[training] fix: use int64 (not uint64) for TrainState counters by cuichenx · Pull Request #3380 · NVIDIA-NeMo/Megatron-Bridge

cuichenx · 2026-04-17T20:54:29Z

Summary

Switch TrainState counters (step, consumed_train_samples, skipped_train_samples, consumed_valid_samples) from torch.uint64 back to torch.int64 to restore dist-checkpoint save on current PyTorch.
Update the matching dtype assertions in tests/unit_tests/training/test_state.py.

Root cause

PR #3312 intended to bump these counters from int32 to int64 to prevent overflow on long training runs, but the change landed as torch.uint64. Unlike int64, uint64 has no corresponding TypedStorage subclass in PyTorch. During save_checkpoint → MCoreTensorAwareStateDict.from_state_dict → _validate_common_state_dict, PyTorch invokes torch.distributed.broadcast_object_list, which pickles the common state dict on rank 0 and unpickles it on the other ranks via _tensor_to_object → torch.load → _legacy_load.persistent_load. That path executes:

dtype = storage_type.dtype

For normal dtypes, storage_type is a TypedStorage subclass exposing .dtype as a class attribute. For uint64, it falls through to bare torch.UntypedStorage, which has no class-level .dtype, producing:

AttributeError: type object 'torch.storage.UntypedStorage' has no attribute 'dtype'

One rank crashes mid-collective → remaining ranks hang on the next NCCL op → watchdog timeout + segfault in teardown. This matches the regressions in tests/functional_tests/test_groups/training/test_local_checkpointing.py::test_local_checkpoint_save_and_resume and ::test_local_checkpoint_save_resume_with_most_recent_k.

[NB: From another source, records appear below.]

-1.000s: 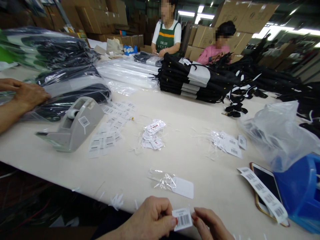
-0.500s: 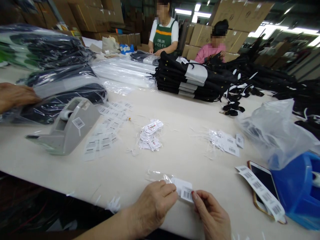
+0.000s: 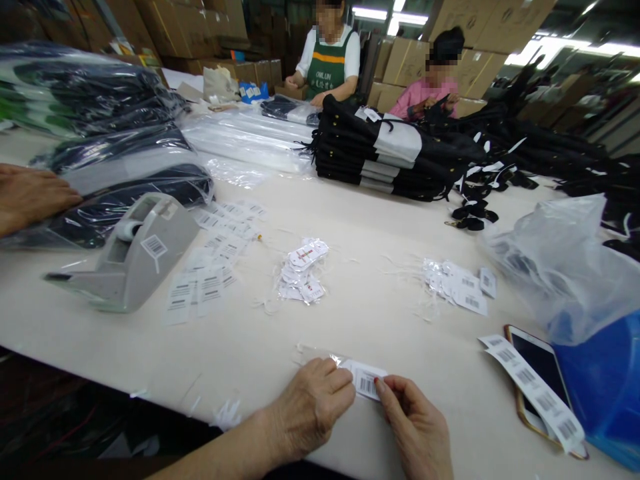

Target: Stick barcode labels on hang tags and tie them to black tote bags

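Near the front edge of the table, my left hand [image 3: 313, 403] is closed on a white hang tag [image 3: 374, 367] with a clear plastic sleeve [image 3: 320, 354] showing past its knuckles. My right hand [image 3: 417, 427] pinches the right end of a small white barcode sticker [image 3: 367, 383] between thumb and finger. The sticker lies over the tag's lower right part; how firmly it is stuck I cannot tell. Part of the tag is hidden behind my left fingers. A strip of barcode stickers [image 3: 537, 393] lies across a phone [image 3: 545, 363] to the right.
Two tag piles [image 3: 303, 270] [image 3: 463, 287] lie ahead. Loose label sheets [image 3: 210, 273] and a grey tape dispenser [image 3: 160, 253] are at left, beside another person's hand [image 3: 37, 197] on bagged goods. Black garments [image 3: 345, 150] are stacked behind. A blue dispenser [image 3: 600, 387] stands right; two people work opposite.
My right hand has moved slightly left, bringing the barcode sticker further over the tag. My left hand has barely moved. The person opposite in the green apron has raised one hand.
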`<state>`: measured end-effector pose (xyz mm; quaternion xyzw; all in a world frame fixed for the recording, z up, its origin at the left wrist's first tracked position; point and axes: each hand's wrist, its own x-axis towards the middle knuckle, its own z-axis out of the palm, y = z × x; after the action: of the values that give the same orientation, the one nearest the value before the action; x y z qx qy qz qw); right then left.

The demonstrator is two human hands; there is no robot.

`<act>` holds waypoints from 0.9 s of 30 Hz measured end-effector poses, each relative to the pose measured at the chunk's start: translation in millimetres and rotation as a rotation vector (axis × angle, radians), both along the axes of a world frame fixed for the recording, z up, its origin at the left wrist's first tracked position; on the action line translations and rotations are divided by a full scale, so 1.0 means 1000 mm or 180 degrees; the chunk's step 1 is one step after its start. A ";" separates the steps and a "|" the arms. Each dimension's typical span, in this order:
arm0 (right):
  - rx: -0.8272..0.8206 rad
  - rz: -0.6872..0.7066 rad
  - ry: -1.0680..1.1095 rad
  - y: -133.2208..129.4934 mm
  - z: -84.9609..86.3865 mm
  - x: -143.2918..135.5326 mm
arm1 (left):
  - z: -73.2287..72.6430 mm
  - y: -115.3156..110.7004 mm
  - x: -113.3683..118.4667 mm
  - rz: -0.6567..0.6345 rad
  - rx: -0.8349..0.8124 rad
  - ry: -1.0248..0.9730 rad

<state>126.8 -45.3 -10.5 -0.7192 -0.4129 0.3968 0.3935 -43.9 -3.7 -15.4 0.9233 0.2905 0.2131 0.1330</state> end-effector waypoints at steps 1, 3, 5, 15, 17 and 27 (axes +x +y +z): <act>0.0016 0.0011 -0.0013 0.001 0.001 0.000 | 0.000 0.000 0.000 0.0018 0.0006 0.0020; 0.0037 0.0043 -0.0026 0.002 0.002 -0.001 | 0.001 0.000 0.000 0.0034 0.0041 0.0054; 0.0017 0.0053 -0.0028 0.003 0.003 -0.001 | 0.000 0.000 0.000 0.0023 0.0078 0.0050; -0.0091 0.0083 -0.0188 0.001 -0.001 -0.002 | -0.001 0.000 0.000 -0.0007 0.0069 0.0083; -0.0041 0.0097 -0.0248 0.001 0.000 -0.002 | -0.002 0.000 0.000 -0.0009 0.0054 0.0111; 0.0293 0.0428 -0.1510 -0.002 -0.004 -0.008 | -0.004 -0.003 0.002 -0.0029 0.0082 0.0257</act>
<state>119.1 -47.5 -14.8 -0.7444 -0.5583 0.2230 0.2905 -42.1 -6.5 -19.8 0.9341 0.2886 0.1789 0.1102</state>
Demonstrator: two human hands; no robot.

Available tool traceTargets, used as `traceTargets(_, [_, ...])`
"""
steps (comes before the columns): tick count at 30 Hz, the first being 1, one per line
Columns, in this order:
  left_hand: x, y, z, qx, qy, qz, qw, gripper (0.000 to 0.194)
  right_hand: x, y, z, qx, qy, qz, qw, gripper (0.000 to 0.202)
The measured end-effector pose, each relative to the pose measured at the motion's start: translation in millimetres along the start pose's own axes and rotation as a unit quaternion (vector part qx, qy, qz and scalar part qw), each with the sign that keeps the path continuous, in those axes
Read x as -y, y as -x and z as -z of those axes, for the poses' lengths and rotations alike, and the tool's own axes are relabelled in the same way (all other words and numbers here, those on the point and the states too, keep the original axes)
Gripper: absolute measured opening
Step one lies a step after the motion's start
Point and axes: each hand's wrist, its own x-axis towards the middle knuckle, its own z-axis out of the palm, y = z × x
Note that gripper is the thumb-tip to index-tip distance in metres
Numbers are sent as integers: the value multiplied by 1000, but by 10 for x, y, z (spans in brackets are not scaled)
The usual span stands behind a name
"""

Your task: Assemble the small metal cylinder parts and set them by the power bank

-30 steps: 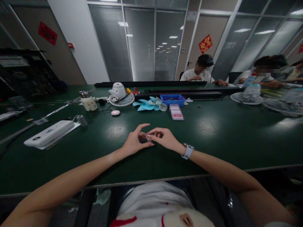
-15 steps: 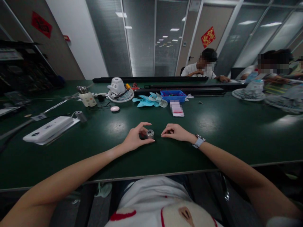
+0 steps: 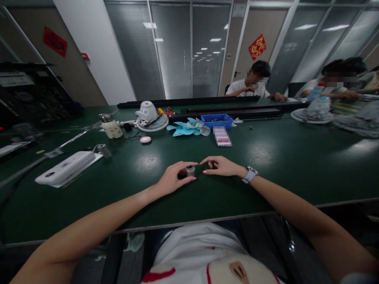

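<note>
A small, silvery cylindrical motor (image 3: pixel 190 171) stands on the green tabletop in front of me. My left hand (image 3: pixel 174 176) curls about it from the left, thumb on the near side and index finger along the far side by its top. The other fingers of that hand are partly hidden behind the motor. To the right, apart from the motor, is my right hand (image 3: pixel 221 166), its thumb and index finger spread with nothing visible between them. The index fingertips of both hands come close together above and beyond the motor.
Beyond my hands lie blue fan blades (image 3: pixel 189 127), a blue tray (image 3: pixel 217 120), a white fan part (image 3: pixel 151 117) and a pink oval object (image 3: pixel 145 140). At left are a white device (image 3: pixel 66 167), another metal cylinder (image 3: pixel 104 150) and a bottle (image 3: pixel 111 127). People sit at far right.
My left thumb and index finger have drawn in closer around the motor. My right hand has gone from a pinch to spread fingers. The view has shifted slightly.
</note>
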Motion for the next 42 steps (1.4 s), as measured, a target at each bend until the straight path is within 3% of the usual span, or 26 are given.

Full traceback excerpt from the failing functional test:

src/megatron/bridge/training/checkpointing.py:1021: in save_checkpoint
    state_dict_for_save, cacheable_metadata = MCoreTensorAwareStateDict.from_state_dict(
3rdparty/Megatron-LM/megatron/core/dist_checkpointing/validation.py:338: in _validate_common_state_dict
    torch.distributed.broadcast_object_list(object_list, src=0)
...
/usr/local/lib/python3.12/dist-packages/torch/serialization.py:1785: in persistent_load
    dtype = storage_type.dtype
E   AttributeError: type object 'torch.storage.UntypedStorage' has no attribute 'dtype'

Fix

Switch the four counter dtypes to torch.int64. This still satisfies the original intent of PR #3312 (max value ~9.2e18 samples, no realistic overflow risk) and goes through the standard LongStorage typed-storage pickle path, so dist-checkpoint save works again.

Test plan

uv run pre-commit run passes on touched files.
uv run python -m pytest tests/unit_tests/training/test_state.py -v passes with updated int64 assertions.
Local-checkpoint functional tests pass on CI:
- tests/functional_tests/test_groups/training/test_local_checkpointing.py::TestLocalCheckpointing::test_local_checkpoint_save_and_resume
- tests/functional_tests/test_groups/training/test_local_checkpointing.py::TestLocalCheckpointing::test_local_checkpoint_save_resume_with_most_recent_k

Summary by CodeRabbit

Bug Fixes
- Fixed training state serialization compatibility with distributed checkpoint operations.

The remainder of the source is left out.